> Exercise aim:
Go through the entries below and copy each line that holds the word "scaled".

The records Block Start

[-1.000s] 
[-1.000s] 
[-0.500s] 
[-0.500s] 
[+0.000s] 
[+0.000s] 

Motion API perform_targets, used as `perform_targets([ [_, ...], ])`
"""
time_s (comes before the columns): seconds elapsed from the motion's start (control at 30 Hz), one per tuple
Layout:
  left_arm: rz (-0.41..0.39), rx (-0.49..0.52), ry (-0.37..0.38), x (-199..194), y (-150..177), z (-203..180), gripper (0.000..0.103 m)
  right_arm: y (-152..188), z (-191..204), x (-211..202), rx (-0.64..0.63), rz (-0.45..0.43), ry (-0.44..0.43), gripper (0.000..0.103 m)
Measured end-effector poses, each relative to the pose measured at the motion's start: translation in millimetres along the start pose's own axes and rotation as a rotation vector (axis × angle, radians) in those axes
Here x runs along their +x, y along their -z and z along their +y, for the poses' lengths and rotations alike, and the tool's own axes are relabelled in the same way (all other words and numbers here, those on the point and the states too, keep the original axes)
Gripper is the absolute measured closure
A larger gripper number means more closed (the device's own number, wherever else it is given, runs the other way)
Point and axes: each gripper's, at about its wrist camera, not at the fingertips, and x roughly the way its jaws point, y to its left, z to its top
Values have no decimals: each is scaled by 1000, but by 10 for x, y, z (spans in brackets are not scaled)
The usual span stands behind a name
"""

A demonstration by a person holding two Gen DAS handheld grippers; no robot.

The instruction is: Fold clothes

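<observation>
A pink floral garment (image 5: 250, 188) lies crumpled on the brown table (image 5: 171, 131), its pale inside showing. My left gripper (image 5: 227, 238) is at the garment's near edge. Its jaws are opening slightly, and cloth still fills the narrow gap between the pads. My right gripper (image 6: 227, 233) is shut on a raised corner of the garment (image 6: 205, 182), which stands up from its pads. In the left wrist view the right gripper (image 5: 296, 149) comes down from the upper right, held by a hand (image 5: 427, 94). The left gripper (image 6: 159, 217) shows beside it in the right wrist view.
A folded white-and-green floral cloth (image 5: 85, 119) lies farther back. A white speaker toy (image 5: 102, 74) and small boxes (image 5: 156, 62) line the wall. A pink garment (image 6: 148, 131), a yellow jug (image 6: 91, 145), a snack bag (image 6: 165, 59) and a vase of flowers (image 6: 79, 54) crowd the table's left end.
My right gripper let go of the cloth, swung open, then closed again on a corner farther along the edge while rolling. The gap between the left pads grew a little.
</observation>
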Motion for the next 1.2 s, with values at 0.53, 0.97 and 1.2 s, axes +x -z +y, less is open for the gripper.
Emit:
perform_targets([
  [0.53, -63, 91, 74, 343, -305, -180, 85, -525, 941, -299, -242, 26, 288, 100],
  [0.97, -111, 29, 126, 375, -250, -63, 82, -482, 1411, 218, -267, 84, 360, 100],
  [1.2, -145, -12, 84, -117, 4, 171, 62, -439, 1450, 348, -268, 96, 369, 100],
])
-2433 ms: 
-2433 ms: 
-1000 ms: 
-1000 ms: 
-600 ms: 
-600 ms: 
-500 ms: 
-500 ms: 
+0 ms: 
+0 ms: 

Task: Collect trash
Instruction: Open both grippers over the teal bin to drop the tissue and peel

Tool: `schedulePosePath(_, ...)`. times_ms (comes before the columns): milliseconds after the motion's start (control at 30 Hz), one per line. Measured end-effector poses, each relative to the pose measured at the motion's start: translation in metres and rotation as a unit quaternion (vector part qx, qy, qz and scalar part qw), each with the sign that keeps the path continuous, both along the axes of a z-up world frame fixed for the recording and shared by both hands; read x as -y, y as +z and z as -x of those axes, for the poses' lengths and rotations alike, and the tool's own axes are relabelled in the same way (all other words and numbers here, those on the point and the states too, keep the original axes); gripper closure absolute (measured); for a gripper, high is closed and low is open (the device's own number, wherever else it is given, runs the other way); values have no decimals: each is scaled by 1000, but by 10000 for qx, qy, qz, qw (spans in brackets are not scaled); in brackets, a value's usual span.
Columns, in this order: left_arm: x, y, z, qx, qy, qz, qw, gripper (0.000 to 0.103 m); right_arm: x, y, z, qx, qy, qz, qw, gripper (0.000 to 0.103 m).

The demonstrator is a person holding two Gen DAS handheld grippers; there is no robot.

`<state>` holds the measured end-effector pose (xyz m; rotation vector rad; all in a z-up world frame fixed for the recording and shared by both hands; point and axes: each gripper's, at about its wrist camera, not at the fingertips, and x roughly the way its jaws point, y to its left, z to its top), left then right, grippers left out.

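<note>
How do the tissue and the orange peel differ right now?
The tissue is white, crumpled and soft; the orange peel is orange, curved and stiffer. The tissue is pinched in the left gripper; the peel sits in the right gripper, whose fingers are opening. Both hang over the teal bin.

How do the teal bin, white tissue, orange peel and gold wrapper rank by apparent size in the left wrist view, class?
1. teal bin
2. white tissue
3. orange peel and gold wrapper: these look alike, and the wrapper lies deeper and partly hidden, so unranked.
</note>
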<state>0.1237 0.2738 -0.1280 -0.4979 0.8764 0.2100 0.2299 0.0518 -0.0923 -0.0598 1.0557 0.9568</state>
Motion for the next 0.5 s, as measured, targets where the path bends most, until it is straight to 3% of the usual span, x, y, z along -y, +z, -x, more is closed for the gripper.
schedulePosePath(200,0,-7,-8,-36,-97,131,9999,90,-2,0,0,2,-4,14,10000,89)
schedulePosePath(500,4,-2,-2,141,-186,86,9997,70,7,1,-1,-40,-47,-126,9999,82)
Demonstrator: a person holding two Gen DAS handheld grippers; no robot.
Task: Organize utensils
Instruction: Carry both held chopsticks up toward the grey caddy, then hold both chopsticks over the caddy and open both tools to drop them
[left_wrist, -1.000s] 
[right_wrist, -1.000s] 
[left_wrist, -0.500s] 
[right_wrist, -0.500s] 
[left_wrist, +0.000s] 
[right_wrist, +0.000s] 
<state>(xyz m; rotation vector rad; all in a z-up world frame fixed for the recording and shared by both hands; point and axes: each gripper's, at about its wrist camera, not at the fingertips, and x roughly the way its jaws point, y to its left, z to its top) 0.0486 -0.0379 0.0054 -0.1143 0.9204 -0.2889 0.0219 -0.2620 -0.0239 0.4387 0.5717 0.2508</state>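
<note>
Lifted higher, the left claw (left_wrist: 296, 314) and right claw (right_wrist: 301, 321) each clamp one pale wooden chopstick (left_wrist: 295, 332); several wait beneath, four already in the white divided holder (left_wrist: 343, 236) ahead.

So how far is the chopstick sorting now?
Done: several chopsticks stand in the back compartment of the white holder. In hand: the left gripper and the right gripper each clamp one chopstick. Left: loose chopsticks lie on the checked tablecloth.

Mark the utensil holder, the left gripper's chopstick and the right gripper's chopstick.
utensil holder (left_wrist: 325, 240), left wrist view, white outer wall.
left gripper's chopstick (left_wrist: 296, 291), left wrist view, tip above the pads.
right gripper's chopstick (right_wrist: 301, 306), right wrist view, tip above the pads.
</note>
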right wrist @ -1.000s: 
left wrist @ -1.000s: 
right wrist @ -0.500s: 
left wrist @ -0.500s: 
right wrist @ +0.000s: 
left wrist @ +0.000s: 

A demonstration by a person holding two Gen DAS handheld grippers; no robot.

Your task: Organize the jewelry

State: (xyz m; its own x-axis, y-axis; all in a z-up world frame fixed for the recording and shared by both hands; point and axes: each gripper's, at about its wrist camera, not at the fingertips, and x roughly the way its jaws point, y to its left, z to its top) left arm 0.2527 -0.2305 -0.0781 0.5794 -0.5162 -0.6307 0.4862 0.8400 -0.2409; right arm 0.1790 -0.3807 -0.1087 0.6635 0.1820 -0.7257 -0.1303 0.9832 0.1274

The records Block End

> Answer space:
Values have no decimals: each is scaled by 1000, but by 10 for x, y, z (spans in brackets are not scaled)
Tool: `schedulePosePath(_, ...)`. times_ms (comes before the columns): milliseconds after the motion's start (control at 30 Hz), one per line. Measured end-effector poses, each relative to the pose measured at the motion's start: translation in metres and rotation as a unit quaternion (vector part qx, qy, qz and scalar part qw), each with the sign that keeps the path continuous, both along the axes of a z-up world frame fixed for the recording and shared by both hands; read x as -y, y as +z and z as -x of those axes, for the poses' lengths and rotations alike, and the tool's own axes are relabelled in the same way (all other words and numbers here, those on the point and the states too, keep the original axes); gripper closure absolute (measured); for a gripper, high is closed and low is open (the device's own number, wherever else it is given, runs the other way); values have no decimals: each is scaled by 1000, but by 10000 for qx, qy, qz, qw (spans in brackets are not scaled); in brackets, a value's usual span.

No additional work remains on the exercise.